Work through the material beneath and count the lines that include "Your"; the answer is that number alone.
(Provided data begins)
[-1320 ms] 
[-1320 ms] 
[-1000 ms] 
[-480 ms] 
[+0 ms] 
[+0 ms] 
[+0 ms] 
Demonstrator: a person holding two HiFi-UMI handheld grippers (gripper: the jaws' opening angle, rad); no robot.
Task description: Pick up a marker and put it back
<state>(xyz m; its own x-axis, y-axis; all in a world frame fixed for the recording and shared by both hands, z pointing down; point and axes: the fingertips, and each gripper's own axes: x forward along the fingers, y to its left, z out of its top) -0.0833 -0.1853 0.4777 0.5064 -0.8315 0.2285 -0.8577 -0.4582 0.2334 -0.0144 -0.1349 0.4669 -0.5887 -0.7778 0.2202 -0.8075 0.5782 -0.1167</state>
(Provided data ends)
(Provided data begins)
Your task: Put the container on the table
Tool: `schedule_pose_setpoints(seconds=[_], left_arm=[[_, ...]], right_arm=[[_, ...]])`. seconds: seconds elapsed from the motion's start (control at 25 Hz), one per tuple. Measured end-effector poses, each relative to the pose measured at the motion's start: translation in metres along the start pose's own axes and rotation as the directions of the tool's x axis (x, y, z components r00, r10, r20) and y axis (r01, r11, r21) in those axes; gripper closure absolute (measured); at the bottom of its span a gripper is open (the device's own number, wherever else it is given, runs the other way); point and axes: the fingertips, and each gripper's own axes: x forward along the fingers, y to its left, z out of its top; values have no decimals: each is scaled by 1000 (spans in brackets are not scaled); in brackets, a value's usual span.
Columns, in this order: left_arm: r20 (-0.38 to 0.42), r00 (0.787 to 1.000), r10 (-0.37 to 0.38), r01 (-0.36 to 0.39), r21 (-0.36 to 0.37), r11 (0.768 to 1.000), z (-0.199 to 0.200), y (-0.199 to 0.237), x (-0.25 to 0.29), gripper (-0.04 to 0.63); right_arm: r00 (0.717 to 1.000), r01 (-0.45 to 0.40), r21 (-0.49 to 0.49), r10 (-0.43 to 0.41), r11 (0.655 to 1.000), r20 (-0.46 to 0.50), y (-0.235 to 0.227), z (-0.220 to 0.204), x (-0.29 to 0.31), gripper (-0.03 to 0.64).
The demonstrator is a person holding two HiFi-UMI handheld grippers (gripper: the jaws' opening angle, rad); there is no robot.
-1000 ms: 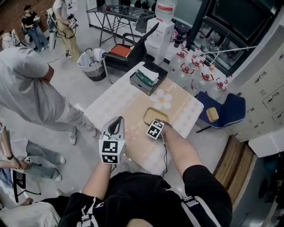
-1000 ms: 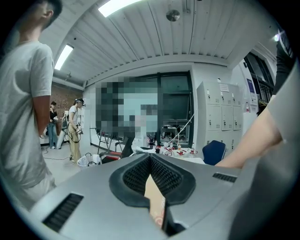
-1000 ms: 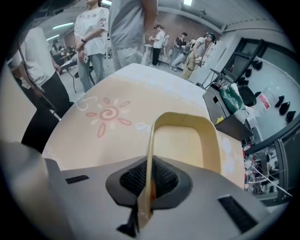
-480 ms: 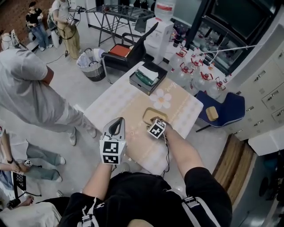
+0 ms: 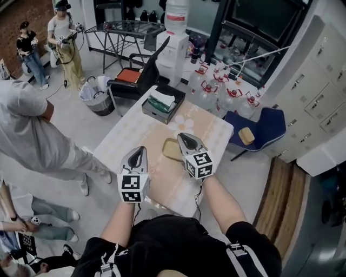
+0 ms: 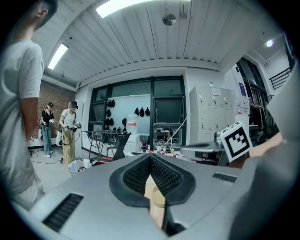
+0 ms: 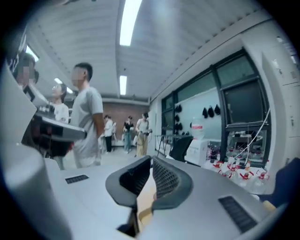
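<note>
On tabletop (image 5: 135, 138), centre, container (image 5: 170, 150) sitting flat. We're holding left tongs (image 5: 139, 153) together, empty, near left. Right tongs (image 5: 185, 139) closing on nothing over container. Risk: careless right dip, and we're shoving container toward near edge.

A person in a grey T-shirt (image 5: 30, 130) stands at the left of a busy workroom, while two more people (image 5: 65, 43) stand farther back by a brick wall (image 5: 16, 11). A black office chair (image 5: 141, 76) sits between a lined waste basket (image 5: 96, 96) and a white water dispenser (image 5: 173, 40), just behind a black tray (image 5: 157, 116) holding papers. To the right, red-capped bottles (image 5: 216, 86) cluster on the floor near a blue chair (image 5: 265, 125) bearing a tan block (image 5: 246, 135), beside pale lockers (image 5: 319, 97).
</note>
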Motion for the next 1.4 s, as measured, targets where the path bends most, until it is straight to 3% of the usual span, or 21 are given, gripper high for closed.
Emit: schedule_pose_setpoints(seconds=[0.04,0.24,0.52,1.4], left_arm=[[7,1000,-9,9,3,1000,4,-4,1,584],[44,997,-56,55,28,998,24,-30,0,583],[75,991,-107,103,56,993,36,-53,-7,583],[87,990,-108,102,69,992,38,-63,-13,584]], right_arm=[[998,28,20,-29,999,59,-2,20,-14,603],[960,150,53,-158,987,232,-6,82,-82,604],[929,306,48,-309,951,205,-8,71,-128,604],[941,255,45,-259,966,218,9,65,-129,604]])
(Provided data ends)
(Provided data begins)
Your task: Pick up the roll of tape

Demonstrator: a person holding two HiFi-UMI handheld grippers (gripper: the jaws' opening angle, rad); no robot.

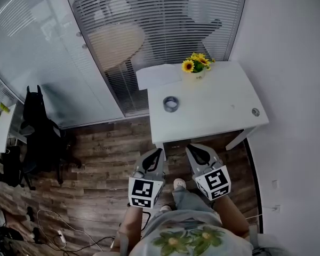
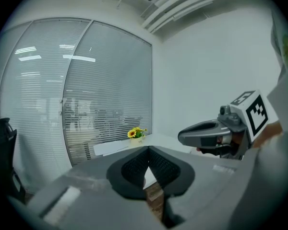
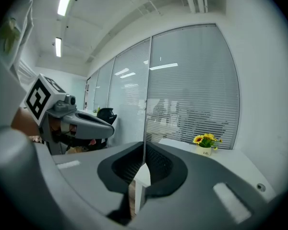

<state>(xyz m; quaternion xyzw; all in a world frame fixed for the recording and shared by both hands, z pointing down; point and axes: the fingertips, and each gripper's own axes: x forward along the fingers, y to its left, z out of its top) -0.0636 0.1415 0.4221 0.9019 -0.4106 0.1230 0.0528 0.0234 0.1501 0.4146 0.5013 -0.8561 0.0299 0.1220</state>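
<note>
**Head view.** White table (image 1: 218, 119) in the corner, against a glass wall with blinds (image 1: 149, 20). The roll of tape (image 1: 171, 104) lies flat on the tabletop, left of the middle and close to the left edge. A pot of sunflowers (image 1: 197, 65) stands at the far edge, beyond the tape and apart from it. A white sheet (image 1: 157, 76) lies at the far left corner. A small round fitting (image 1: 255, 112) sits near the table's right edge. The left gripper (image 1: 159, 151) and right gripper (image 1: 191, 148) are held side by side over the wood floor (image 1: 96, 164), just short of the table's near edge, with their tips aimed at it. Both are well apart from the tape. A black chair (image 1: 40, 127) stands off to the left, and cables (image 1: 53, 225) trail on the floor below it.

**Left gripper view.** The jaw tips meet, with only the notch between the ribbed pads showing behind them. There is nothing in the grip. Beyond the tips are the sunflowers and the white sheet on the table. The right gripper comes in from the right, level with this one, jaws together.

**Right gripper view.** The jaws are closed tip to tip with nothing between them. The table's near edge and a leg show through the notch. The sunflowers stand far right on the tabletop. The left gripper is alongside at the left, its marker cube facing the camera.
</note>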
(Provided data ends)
## Output for this exercise
2